Among the many species present are Porifera, Coelenterates,
Annelids, among which are very numerous the Serpulids which often
cover every available surface overlapping in successive layers. Even
among the Echinoderms there are numerous species typically present
in the Tegnùe biocoenoses. Finally, the presence of numerous species
of Tunicates is typical. Also valuable fish species such as the
Homarus gammarus lobster, the corvina Sciaena umbra, the croaker
Umbrina cirrosa, the cod Trisopterus minutus, the conger eel Conger
conger and the sea bass Dicentrarchus labrax are in fact
particularly frequent in these environments, which in fact represent
for some species, such as lobster, exclusive environments.

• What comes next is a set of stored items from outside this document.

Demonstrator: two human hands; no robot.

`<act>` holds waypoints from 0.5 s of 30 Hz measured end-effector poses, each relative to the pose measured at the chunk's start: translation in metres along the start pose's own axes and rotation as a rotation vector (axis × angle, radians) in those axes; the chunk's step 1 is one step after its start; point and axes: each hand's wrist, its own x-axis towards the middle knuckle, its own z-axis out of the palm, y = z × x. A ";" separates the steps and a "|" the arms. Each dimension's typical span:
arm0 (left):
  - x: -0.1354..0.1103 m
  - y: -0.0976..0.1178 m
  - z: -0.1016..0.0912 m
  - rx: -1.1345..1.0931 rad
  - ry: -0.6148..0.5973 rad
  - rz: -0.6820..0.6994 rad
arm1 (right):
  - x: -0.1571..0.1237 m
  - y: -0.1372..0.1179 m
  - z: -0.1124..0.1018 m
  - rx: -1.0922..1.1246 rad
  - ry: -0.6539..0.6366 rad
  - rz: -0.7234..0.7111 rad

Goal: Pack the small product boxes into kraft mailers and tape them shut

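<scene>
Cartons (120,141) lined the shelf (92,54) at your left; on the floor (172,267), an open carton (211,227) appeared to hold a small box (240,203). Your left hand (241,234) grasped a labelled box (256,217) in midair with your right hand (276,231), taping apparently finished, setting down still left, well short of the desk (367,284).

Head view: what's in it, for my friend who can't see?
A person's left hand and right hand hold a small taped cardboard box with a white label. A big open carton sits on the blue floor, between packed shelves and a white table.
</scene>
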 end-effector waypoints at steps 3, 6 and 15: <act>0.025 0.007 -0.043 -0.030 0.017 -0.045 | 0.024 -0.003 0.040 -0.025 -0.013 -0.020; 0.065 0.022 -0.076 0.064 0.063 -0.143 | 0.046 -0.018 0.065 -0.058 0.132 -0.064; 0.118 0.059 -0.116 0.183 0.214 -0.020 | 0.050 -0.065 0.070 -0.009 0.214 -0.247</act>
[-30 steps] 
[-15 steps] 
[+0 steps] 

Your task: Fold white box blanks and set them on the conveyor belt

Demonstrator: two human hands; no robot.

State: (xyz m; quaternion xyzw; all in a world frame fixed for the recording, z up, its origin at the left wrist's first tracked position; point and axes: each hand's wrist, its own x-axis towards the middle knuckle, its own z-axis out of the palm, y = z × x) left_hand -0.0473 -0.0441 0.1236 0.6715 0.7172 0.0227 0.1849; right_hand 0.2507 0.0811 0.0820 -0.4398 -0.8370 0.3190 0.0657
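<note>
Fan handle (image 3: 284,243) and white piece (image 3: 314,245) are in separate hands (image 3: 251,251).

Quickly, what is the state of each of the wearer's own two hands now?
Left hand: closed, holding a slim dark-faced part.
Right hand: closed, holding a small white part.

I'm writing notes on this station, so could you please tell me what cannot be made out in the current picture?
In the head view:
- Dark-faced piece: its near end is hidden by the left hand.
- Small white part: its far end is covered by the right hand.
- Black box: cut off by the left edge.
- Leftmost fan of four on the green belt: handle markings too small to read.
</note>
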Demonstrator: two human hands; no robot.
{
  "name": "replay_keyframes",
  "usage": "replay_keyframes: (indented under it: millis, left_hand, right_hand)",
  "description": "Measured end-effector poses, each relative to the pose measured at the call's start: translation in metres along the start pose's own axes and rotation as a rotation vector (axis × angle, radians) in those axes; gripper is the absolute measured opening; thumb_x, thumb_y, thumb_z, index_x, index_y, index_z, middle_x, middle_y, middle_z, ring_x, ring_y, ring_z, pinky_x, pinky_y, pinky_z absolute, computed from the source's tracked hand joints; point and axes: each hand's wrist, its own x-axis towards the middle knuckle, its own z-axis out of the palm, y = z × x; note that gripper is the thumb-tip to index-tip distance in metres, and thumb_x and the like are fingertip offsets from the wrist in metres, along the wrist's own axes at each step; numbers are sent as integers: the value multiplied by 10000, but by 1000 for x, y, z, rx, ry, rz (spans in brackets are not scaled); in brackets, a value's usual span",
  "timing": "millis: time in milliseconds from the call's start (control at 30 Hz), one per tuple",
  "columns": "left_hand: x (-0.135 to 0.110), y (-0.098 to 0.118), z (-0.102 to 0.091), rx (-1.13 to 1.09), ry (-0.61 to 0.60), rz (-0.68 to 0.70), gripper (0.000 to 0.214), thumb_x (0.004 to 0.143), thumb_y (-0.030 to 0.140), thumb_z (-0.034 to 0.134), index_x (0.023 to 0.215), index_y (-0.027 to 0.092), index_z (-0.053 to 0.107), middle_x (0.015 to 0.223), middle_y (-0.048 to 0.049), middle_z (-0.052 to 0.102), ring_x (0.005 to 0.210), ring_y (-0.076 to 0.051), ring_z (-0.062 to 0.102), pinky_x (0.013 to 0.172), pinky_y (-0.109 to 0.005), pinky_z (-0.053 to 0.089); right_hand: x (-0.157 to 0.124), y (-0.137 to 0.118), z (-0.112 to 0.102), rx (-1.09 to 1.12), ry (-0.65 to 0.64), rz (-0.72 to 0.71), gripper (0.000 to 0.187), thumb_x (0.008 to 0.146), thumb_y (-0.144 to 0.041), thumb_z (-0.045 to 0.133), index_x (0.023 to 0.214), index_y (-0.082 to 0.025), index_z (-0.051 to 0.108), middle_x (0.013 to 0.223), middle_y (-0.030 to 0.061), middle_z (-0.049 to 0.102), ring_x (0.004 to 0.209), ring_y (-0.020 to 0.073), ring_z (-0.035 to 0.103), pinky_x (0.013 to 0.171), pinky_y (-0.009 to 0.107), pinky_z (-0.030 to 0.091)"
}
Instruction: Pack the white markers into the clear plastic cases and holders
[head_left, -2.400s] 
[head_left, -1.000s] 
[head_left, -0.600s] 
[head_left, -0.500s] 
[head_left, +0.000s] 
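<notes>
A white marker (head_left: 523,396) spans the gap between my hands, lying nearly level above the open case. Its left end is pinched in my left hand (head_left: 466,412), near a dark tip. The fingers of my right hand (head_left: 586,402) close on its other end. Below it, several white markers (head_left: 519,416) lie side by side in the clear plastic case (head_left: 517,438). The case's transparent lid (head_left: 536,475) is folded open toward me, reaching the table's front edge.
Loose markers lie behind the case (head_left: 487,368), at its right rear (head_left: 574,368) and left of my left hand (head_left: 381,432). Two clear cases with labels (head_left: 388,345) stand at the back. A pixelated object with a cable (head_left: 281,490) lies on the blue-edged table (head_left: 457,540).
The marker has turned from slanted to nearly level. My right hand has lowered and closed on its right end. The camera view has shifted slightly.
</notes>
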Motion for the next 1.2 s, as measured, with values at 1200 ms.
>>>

The library is a specialist center united with the museum research institute. It collects materials that have various origins and works by important Venetian naturalists such as Giovanni Domenico Nardo, Nicolò Contarini, Giovanni Miani and Antonio Carlo Dondi Dall'Orologio. Since 1923 its headquarters have been located at the Fondaco dei Turchi. The library has a very rich heritage consisting of ancient and modern books as well as material of various kinds.